**What to produce:** Which lines of the material hold the word "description"? Copy each one.
[[ Data for the task open ]]
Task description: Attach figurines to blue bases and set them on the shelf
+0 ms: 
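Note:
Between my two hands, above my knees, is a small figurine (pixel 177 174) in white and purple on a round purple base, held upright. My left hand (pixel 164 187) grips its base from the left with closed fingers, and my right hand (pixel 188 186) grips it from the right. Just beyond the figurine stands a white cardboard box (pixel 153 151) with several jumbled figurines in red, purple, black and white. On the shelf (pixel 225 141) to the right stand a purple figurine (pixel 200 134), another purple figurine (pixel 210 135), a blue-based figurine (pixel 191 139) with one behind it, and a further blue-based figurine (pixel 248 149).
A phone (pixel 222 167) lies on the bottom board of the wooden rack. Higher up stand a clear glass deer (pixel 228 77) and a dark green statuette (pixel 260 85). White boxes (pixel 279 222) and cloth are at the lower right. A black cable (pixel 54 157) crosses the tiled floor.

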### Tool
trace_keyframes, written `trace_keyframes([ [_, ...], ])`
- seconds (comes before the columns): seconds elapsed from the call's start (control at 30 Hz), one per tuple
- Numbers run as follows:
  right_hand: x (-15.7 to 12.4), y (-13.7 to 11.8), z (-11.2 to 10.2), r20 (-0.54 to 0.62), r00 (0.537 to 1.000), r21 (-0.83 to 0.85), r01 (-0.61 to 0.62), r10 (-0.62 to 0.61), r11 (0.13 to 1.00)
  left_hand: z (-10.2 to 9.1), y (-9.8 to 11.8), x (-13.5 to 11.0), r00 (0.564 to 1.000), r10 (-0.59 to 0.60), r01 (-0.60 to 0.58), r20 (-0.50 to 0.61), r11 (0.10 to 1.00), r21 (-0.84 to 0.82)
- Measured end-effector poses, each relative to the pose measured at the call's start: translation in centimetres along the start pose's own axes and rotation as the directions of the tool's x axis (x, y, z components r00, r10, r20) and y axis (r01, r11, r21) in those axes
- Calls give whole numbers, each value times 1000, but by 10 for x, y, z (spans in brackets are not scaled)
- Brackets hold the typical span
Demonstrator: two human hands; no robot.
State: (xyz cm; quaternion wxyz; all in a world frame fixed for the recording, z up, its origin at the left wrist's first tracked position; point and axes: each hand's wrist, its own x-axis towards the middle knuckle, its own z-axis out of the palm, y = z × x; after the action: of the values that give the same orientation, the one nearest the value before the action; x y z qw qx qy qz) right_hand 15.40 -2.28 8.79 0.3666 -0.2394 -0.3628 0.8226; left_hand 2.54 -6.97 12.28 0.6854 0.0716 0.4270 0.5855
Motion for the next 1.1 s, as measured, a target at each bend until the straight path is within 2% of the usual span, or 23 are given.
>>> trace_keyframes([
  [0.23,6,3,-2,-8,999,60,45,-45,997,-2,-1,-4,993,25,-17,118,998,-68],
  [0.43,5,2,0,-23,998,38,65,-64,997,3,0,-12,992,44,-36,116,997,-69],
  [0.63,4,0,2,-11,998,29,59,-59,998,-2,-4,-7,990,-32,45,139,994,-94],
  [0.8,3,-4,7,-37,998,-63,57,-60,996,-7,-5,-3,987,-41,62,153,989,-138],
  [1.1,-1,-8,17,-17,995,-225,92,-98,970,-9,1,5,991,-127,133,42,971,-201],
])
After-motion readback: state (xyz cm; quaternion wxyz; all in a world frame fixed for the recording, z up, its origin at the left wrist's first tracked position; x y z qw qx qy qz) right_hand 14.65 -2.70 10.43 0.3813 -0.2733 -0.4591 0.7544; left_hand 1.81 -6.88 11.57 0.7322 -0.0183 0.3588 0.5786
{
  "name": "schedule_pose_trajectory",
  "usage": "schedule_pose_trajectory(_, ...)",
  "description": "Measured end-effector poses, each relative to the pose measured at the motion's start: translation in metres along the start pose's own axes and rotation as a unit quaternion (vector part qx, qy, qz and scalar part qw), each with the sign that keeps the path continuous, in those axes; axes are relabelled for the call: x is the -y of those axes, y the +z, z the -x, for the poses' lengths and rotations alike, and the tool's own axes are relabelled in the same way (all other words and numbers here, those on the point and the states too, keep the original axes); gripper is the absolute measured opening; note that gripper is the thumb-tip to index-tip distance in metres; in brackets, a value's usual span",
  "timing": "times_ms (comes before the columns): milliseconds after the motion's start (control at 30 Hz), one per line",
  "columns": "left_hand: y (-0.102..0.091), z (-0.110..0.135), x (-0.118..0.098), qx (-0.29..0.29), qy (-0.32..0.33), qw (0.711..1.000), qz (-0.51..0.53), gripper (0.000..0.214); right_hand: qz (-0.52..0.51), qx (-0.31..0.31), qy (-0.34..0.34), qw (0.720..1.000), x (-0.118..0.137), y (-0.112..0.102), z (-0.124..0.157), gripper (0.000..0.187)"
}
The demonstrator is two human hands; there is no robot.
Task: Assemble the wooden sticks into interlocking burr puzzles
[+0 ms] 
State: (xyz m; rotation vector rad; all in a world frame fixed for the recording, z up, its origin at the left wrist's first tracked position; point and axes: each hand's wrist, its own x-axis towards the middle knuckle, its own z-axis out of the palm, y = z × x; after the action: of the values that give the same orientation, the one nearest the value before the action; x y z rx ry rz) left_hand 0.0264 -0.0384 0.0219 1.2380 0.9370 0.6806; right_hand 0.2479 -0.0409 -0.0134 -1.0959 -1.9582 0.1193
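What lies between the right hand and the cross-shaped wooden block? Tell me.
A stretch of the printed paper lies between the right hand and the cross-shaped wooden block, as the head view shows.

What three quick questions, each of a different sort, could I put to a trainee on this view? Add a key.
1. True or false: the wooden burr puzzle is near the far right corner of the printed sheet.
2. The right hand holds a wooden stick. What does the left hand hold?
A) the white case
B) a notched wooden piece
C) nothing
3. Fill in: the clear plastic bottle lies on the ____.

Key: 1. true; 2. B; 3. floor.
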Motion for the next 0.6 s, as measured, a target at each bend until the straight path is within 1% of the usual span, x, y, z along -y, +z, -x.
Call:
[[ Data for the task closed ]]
**Result for this task:**
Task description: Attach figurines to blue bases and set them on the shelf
  "description": "Measured end-effector poses, each relative to the pose measured at the motion's start: translation in metres along the start pose's own axes and rotation as a unit quaternion (vector part qx, qy, qz and scalar part qw), each with the sign that keeps the path continuous, in those axes; axes are relabelled for the call: x is the -y of those axes, y the +z, z the -x, for the poses' lengths and rotations alike, and the tool's own axes are relabelled in the same way (all other words and numbers here, those on the point and the states too, keep the original axes); gripper is the absolute measured opening; note that gripper is the thumb-tip to index-tip distance in metres; in brackets, a value's usual span",

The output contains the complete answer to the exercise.